**WORK TO BE COMPLETED**
Should a line below contain the word "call", report it.

**DATASET EXTRACT**
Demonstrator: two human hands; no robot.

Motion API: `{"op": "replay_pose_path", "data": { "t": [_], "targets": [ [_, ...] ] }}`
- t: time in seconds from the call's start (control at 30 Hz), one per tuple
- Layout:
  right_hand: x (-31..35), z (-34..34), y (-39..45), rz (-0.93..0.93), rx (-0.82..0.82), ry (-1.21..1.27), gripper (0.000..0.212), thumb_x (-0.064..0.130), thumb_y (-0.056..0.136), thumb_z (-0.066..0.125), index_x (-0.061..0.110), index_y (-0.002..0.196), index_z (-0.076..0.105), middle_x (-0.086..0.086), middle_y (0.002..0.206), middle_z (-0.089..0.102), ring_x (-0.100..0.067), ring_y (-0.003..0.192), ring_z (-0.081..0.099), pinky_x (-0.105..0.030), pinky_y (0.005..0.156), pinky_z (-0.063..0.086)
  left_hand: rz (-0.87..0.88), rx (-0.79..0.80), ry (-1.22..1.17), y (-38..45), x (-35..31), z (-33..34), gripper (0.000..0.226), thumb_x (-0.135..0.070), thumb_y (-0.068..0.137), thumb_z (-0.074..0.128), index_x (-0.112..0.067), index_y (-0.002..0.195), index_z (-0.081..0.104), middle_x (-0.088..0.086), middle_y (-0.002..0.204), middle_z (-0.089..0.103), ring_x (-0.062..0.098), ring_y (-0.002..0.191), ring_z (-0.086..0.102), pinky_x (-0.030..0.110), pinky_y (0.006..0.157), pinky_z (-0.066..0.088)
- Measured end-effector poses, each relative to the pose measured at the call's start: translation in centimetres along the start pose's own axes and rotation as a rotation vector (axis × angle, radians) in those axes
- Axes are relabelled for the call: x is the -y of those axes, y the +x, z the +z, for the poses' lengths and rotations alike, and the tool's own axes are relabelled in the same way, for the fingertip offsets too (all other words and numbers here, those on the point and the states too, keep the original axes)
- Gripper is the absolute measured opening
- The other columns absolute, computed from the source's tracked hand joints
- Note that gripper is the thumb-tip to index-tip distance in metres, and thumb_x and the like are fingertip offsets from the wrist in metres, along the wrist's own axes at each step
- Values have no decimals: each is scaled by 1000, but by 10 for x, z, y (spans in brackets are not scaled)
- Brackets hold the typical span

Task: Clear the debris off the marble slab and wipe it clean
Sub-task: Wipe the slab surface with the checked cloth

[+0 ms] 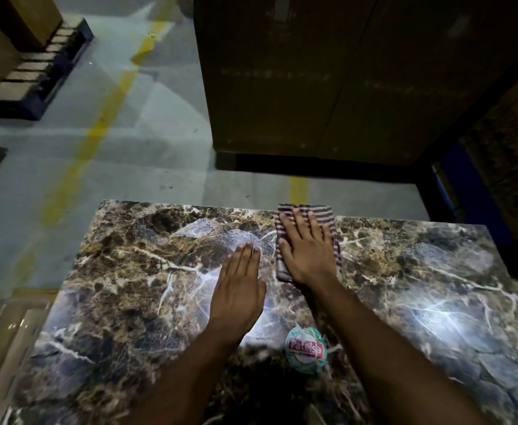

**WRITTEN ANSWER**
- t: time in seconds from the call's start (control at 30 Hz), one per tuple
- Measured end-effector poses, each relative to the pose measured at the call's start: translation in centimetres along the start pose's own axes and rotation as a rotation vector (axis × angle, radians) in those axes
- Axes are relabelled for the call: x is the -y of those axes, y the +x, z the +z, for the poses' lengths and rotations alike, and the tool's own axes are relabelled in the same way, for the fingertip offsets too (all other words and numbers here, those on the point and the states too, keep the original axes)

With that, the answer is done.